Agriculture and the Emergence of Religion

As early societies turned away from the nomadic existence required of hunting and gathering toward sedentary, agricultural life, individualistic forms of magic—the direct use of mechanisms to change nature or human behavior, such as spells, chants, amulets, etc.—gave way to more formal ritualized modes of behavior that began to resemble what we now call religion. Human survival was made somewhat less uncertain by the domestication of plants and animals. There are different (not always conflicting) explanations for the transition from nomadic hunter-gatherer societies to agriculture that occurred about twelve thousand to ten thousand years ago. Jared Diamond, in his popular book, Guns, Germs, and Steel,9 attributes the transition to limited spatial availability of plants and animals that could be domesticated on an East-West axis. This plus the "horizontal configuration" of the Eurasian versus the

North-South America and African continents, at least to Diamond, explains the relative rates of early economic developments in these regions. Taking an approach that is complementary rather than exclusionary, Douglass North explains the major transitions of history in terms of changing property rights.10 Either way, the transition had a decided impact on the forms of myth and magic that held sway in the new era.

We make no attempt here to distinguish between magic and religion. One line of thought holds that there is no distinction. Nevertheless, it is useful to consider how some distinctions have been made. Magic is sometimes characterized as any art that attempts to control or predict natural events, effects, or outcomes by appeal to supernatural forces. Magicians typically employ control mechanisms such as spells, incantations, amulets, potions, and objects such as paintings or effigies.
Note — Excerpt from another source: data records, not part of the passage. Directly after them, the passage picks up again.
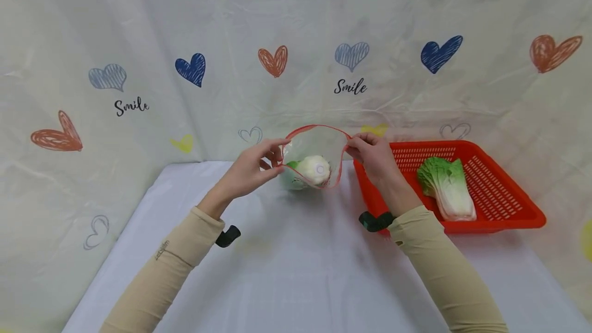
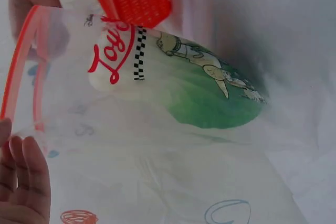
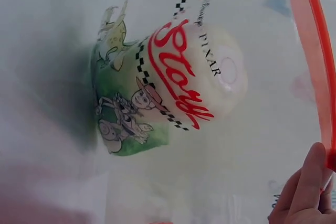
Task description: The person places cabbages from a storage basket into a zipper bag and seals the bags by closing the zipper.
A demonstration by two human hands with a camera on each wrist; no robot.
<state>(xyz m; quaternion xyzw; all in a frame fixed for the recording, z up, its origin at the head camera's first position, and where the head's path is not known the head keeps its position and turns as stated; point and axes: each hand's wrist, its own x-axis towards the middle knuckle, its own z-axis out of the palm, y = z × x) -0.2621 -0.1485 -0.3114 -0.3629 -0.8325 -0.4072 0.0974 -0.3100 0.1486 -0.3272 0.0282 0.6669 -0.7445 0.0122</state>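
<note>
Head view showed a clear zip bag (image 1: 316, 154) with a red zip rim, held up with its mouth wide open near the back edge of the white table (image 1: 296, 271). A napa cabbage (image 1: 313, 169) lay inside the bag, with its white stem end facing the person and its green leaves pointing toward the back. The bag's bottom seemed to rest on the table. The left hand (image 1: 252, 167) pinched the left side of the red rim with its fingers and thumb curled on it. The right hand (image 1: 373, 154) pinched the right side of the rim the same way. Both hands pulled the mouth apart into a round hole.

Left wrist view showed red letters and cartoon pictures printed on the bag (image 2: 157, 103) over the cabbage (image 2: 184, 93). Right wrist view showed the same print, and the round cut stem of the cabbage (image 3: 210, 77).

Just to the right of the bag sat a red plastic basket (image 1: 499, 204) on the table. A second napa cabbage (image 1: 446, 186) lay in it. Behind the table hung a pale curtain (image 1: 296, 40) with hearts and the word Smile.
</note>
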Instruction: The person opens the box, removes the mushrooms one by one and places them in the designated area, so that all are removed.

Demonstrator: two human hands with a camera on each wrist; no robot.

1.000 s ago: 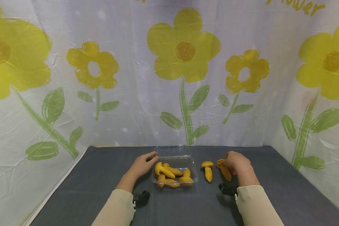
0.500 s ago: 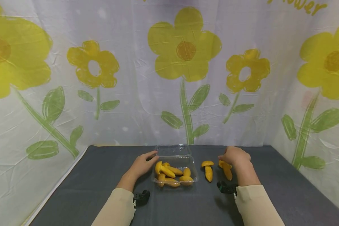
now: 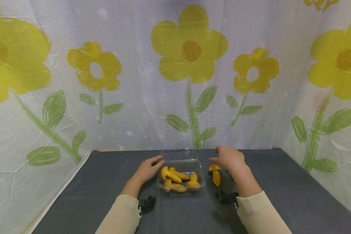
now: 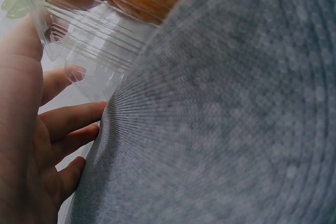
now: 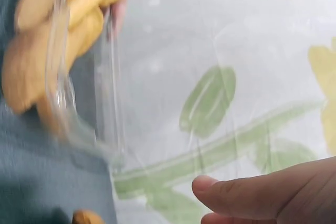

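Observation:
A clear plastic clamshell box (image 3: 179, 165) with its lid (image 3: 179, 154) raised at the back holds several yellow-orange mushrooms (image 3: 173, 177). My left hand (image 3: 146, 169) is at the box's left side, thumb and fingers spread; in the left wrist view its fingers (image 4: 73, 119) reach to the box and the dark cloth. My right hand (image 3: 230, 162) hovers above and to the right of a loose mushroom (image 3: 216, 178), apparently holding nothing. In the right wrist view its thumb (image 5: 236, 195) extends, free of the box. A second loose mushroom is almost wholly hidden behind that hand.
A dark grey cloth (image 3: 99, 191) covers the table. Behind it hangs a pale curtain (image 3: 140, 130) printed with yellow flowers. Black wrist cameras, such as the left one (image 3: 147, 204), jut inward from both sleeves.
My right hand has let go of the right-hand loose mushroom, risen, and moved left towards the other one. The left hand has stayed at the box.

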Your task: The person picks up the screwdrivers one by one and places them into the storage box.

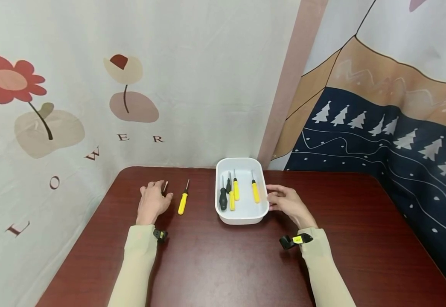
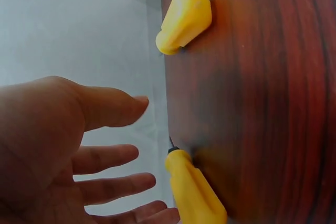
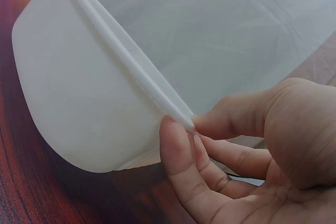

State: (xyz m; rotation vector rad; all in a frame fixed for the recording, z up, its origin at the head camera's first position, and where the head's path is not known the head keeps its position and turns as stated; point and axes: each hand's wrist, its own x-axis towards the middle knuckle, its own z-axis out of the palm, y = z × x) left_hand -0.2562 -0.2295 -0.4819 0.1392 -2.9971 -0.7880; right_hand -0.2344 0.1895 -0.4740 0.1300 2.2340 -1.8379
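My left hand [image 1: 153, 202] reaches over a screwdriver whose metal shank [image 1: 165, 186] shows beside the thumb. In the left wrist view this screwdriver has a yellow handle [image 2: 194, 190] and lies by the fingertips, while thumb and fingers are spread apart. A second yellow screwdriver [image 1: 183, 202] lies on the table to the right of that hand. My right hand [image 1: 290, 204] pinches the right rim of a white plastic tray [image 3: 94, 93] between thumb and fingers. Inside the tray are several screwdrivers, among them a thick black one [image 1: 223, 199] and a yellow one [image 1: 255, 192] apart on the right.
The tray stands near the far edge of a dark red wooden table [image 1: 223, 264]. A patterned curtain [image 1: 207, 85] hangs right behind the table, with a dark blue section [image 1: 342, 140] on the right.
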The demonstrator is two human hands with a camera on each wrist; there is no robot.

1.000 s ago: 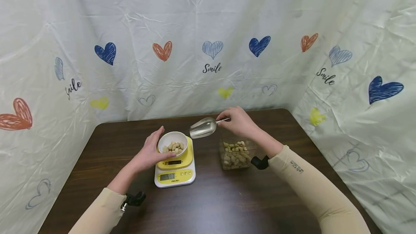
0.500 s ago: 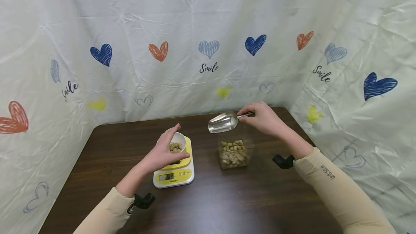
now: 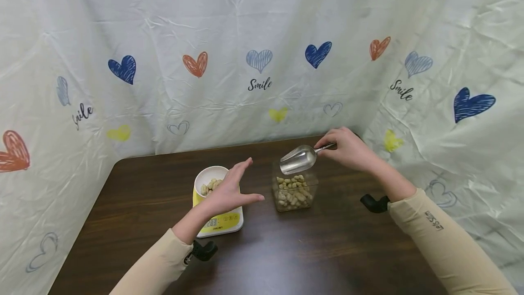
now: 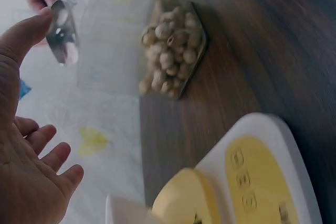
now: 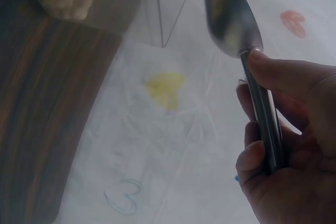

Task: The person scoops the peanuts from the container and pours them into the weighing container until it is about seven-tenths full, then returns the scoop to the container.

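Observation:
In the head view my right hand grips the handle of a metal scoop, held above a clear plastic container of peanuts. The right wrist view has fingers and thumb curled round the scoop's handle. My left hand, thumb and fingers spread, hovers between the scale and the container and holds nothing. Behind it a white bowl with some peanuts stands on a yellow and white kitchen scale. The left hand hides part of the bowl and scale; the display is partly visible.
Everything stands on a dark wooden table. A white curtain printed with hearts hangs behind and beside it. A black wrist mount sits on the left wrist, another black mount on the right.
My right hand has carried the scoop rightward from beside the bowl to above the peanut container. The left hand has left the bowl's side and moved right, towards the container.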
Such magic was designed to heal the sick, punish an enemy, help find a lover, or directly affect some event (forestall bankruptcy or directly obtain a favor). Rodney Stark and Roger Finke declare that magic is "all efforts to manipulate supernatural forces to gain rewards (or avoid costs) without reference to a god or gods or to general explanations of existence.''11 In their view, magic is impersonal and does not generate extended or exclusive patterns of exchange. In magic there is no "system." There is no good reason, given this definition, that individuals cannot create their own system, that is, their own religion, unorganized though it may be. Like magic, religion appeals to supernatural forces (God, the Great Spirit, or Divine Mover), but most often implies an ongoing system of myths, beliefs, values, and practices drawn from a spiritual leader or body of moral principles.
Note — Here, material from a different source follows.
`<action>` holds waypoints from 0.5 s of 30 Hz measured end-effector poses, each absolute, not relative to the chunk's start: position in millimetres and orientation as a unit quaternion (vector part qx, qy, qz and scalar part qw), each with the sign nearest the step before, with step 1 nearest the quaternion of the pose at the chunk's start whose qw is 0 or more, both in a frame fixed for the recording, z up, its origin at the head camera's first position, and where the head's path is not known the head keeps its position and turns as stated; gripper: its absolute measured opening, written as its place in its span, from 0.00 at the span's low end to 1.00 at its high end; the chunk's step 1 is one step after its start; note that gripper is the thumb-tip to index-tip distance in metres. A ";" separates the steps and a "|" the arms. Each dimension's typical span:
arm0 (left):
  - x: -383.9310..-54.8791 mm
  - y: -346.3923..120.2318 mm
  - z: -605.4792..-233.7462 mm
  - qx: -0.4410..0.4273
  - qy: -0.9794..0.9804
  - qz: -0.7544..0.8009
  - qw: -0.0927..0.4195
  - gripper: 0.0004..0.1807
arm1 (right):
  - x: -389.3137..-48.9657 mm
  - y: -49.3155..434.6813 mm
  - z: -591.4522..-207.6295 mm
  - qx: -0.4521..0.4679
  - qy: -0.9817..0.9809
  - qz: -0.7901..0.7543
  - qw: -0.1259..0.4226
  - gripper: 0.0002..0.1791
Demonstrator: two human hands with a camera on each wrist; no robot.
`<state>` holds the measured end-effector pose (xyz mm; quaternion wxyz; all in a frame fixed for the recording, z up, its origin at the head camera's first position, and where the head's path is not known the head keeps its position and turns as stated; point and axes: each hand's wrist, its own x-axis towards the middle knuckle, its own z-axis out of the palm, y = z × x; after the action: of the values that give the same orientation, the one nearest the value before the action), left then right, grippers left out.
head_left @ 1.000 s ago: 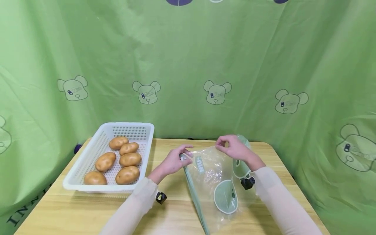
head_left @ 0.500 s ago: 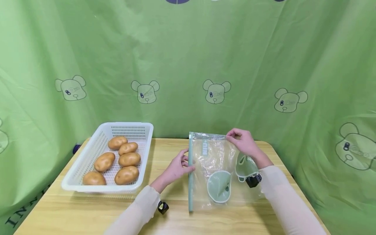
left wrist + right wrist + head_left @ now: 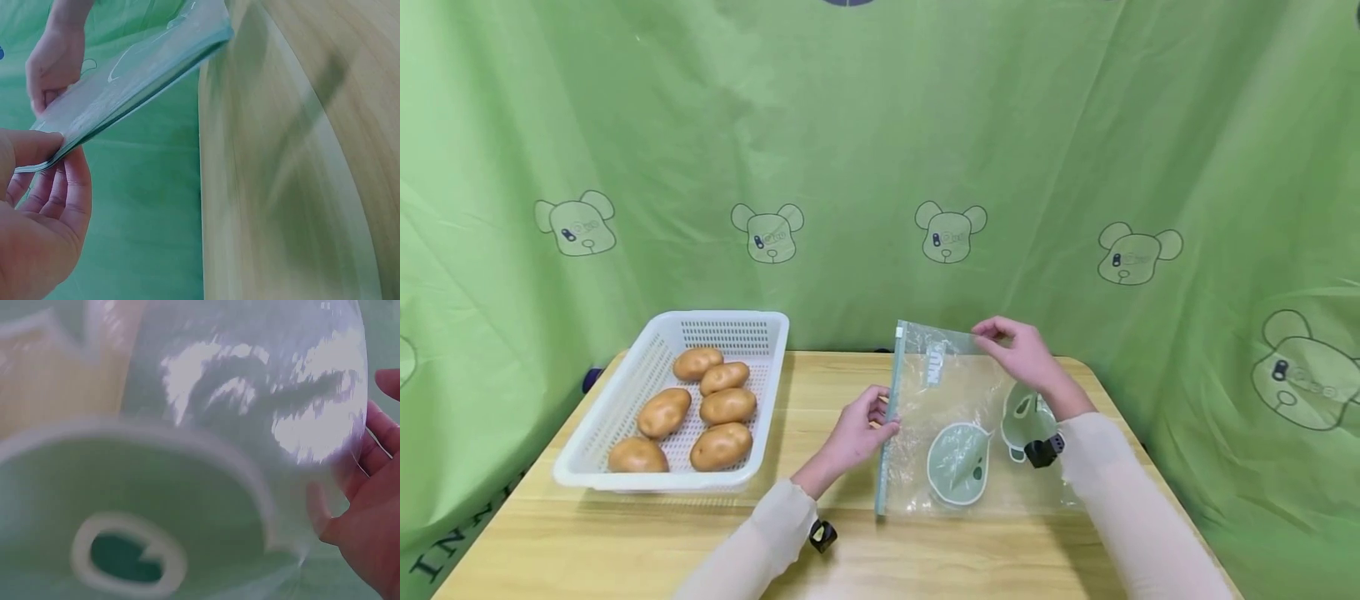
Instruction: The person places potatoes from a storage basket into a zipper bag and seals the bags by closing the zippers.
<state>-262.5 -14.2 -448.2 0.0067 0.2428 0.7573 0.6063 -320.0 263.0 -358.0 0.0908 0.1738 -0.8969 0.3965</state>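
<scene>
A clear plastic zip bag (image 3: 917, 454) with green printed bear shapes hangs in both hands above the table. Its green zip strip (image 3: 887, 442) runs down the left side, with a white slider (image 3: 899, 332) at the top corner. My left hand (image 3: 853, 429) pinches the zip strip near its middle; the left wrist view shows the thumb (image 3: 37, 147) on top and fingers beneath. At the far edge, my right hand (image 3: 1018, 354) holds the bag between thumb and fingers. Through the film in the right wrist view, part of that hand (image 3: 369, 506) is visible.
A white plastic basket (image 3: 771, 400) with several potatoes (image 3: 728, 406) stands on the left of the wooden table (image 3: 647, 533). A green curtain (image 3: 857, 125) with bear prints hangs behind and at both sides.
The bag has swung from a slant to nearly upright, its lower end lifting. My right hand has moved right and up along the edge, and my left hand has shifted slightly down the zip strip.
</scene>
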 end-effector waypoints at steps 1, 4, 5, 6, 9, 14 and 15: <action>-262.3 -13.5 -447.8 0.246 0.757 0.605 0.005 0.18 | -320.9 258.6 -356.9 0.183 -0.898 0.390 0.090 0.15; -261.1 -10.7 -447.5 0.254 0.762 0.596 0.005 0.18 | -323.3 241.9 -353.1 0.209 -0.902 0.367 0.087 0.15; -260.5 -9.7 -447.2 0.256 0.763 0.593 0.005 0.18 | -323.8 235.7 -351.9 0.216 -0.901 0.365 0.086 0.15; -260.0 -8.8 -446.8 0.259 0.763 0.592 0.005 0.17 | -324.3 229.5 -351.0 0.224 -0.901 0.363 0.085 0.16; -259.4 -6.1 -446.5 0.263 0.759 0.595 0.009 0.18 | -325.0 211.9 -348.2 0.240 -0.895 0.367 0.082 0.16; -261.1 -2.4 -447.3 0.258 0.750 0.608 0.009 0.19 | -324.9 192.5 -345.8 0.250 -0.882 0.392 0.081 0.14; -261.0 -2.3 -447.0 0.256 0.749 0.612 0.010 0.20 | -325.1 190.6 -345.9 0.249 -0.880 0.397 0.083 0.13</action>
<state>-261.0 -2.3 -447.0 0.0103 0.2560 0.7486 0.6116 -325.1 190.6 -345.9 0.0829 0.2488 -0.8796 0.3970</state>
The use of intermediaries in religious markets may have developed from the failure of magic to have empirical content, that is, to work in some predictable, demonstrable fashion. Andrew Newberg, Eugene D'Aquili, and Vince Rouse characterize religion in its crudest forms as attempts to influence powerful spirits with sacrificial gifts, noting, "The act of sacrifice is based upon the assumption of a contractual agreement between humans and the higher powers they believe in. This assumption is a defining characteristic of religion, and the component that lifts religion above the primitive level of magic.''12 The emphasis they place on the contractual agreement between humans and the higher powers is, we think, a fruitful one for exploring the basic product nature of religion.

Where religion is concerned, the contract is almost never explicit or precise. Hence, the mixture of magic and religion may have occurred very early in the development of Homo sapiens. Even in hunter-gatherer societies there is evidence of some kinds of propitiation or sacrifice to deal with the everyday necessity of survival. But it is generally believed that religion as an organized, propitiating force to obtain favors from powerful gods originated in settled agricultural societies. According to these definitions, neither magic nor religion has ever been absent from any known society. In early forms of religion, human or animal sacrifice, dance, art, music, and a myriad of other forms of propitiation were used to placate the gods.

In contemporary religions that employ organized forms of worship, it is faith, obedience to particular precepts, prayer, and monetary sacrifice that provide protection from harm, remission of sins, deliverance from devils, communication with the divine, and promises of eternal life. Some modern religions require detailed propitiation and intermediate steps to salvation while others ask less. But although the form of ritual may change, the tendency throughout history has been for humans to utilize myth, magic, and religion to try to control nature and the human mind—in other words, to relieve a universal existential dread. Some prehistoric ideas survived the transition to agrarian society, which created new forms of religious observance, which, in turn, gave way to contemporary forms of religion. Religion, broadly conceived to include magic and myth, sets boundaries to define individual and collective reality. These boundaries, observed by rites, rituals, sacrifices, and propitiations, stave off chaos, provide order in human life, and relieve human beings of the existential terror of sentient mortality.